With JMS Server you don't necessarily have a database behind. Everything can stay in memory, or can be written to files. You will need database server behind only if you configure your JMS server to be persistent (and to assure that even if server/application crash your messages won't be lost). But in that case you will never have to interact with the database. Only the JMS server will and you will interact with the JMS server sending and consuming messages.
I have JMS implementation based on JBoss (to be precise, JBossMQ on JBoss4.2). There are 5 clusters, with each cluster having few nodes. One node in each of the cluster acts as master node. Out of the 5 clusters, one of the cluster is supposed to publish messages to a persistent Topic, and the other 4 clusters consumes those messages. The publishing and consuming is done by only the master node of each cluster.

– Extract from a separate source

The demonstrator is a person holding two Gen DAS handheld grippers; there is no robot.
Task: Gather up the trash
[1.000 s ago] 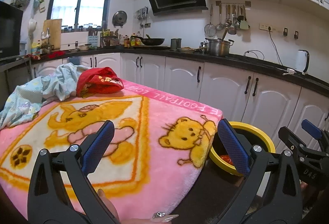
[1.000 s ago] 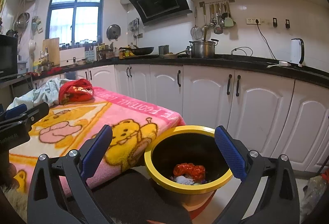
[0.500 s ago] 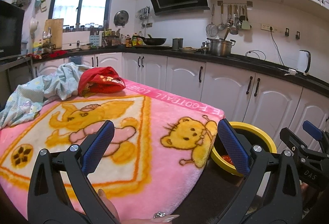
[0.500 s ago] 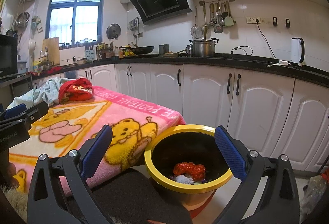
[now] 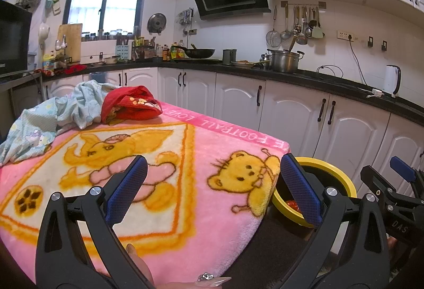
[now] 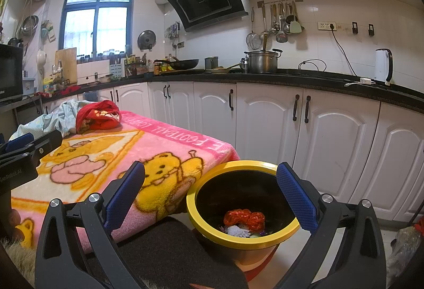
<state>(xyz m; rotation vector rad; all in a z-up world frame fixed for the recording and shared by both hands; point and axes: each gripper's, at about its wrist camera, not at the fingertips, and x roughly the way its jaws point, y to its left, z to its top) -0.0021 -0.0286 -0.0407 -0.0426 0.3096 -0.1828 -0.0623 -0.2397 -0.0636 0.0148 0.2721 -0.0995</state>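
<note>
A yellow-rimmed black trash bin (image 6: 242, 205) stands on the floor by the table's right corner; it also shows in the left wrist view (image 5: 328, 179). Red crumpled trash (image 6: 243, 218) and a white scrap lie in its bottom. My right gripper (image 6: 210, 195) is open and empty, held above and in front of the bin. My left gripper (image 5: 213, 189) is open and empty above the pink blanket-covered table (image 5: 164, 156). A red cloth item (image 5: 131, 106) and a light blue cloth (image 5: 53, 114) lie at the table's far left.
White cabinets (image 6: 265, 127) under a black counter run behind the table and bin. A dark mat (image 6: 172, 254) lies on the floor by the bin. The right gripper shows at the right edge of the left wrist view (image 5: 394, 193). A bag (image 6: 405, 244) sits on the floor, far right.
Both grippers have drifted only slightly; the view shifted a little. Both stay open and empty.
</note>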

I want to device a mechanism where the publisher knows that the message was consumed by all the subscribers or a subscriber knows that it has consumed all the messages produced by the publisher. How can this be achieved?
In principle, you use a JMS system in order to not care about that and only configure it the way you need. You could save state information in a shared resource like a database, but I wouldn't do it. Better use monitor features of the JMS system in order to track that. In case your application really needs to know about the successful processing of a message, then you could have a queue where process acknowledge go back to the sender.
For HornetQ, which you might use with JBoss, you'll find an example of a clustered topic here.
I'm facing a design issue in which I would like to have only one JMS producer sending messages to two consumers. There are only two servers, and the producer will start generating messages that will be load balanced (with round robin) to both consumers.
In the hypothetical case of one server failing, I do have a mechanism so a new producer will be activated in the remaining server. But what will happen to the messages that were being processed in the server that went down?
Will they be reassigned to the remaining server thus being processed by the remaining consumer? or they will be lost?
If the last case is true there will be another problem. The producer creates messages based on files in a NAS so when a server goes down, the newly activated producer will start creating messages based on the contents of the NAS and that may replicate messages (but that case is handled) the problem is that if the server that goes down is not the server with the active producer then when the server goes up again it will not have messages to consume and also no messages will replace the ones lost.
How can I achieve a design so that no messages are lost?
Note: When one server goes down, the journal and bindings are lost.
Once the message is transferred to a particular node it belongs to that node.
If a node goes down, you would have to activate that node with its journal and the message state would be recovered from disk. You could eventually have messages being redistributed if you don't have more consumers (that will depend on redistribution configuration of course).
Or the best approach would be to have a backup node for each node.
We have been advising the use of collocated topologies, where one VM has an active instance and a backup instance for the other Server... That way each alive server would also have a backup config. That's being improved on 2.4.0 as we speak as you need a lot of manual configuration at the moment.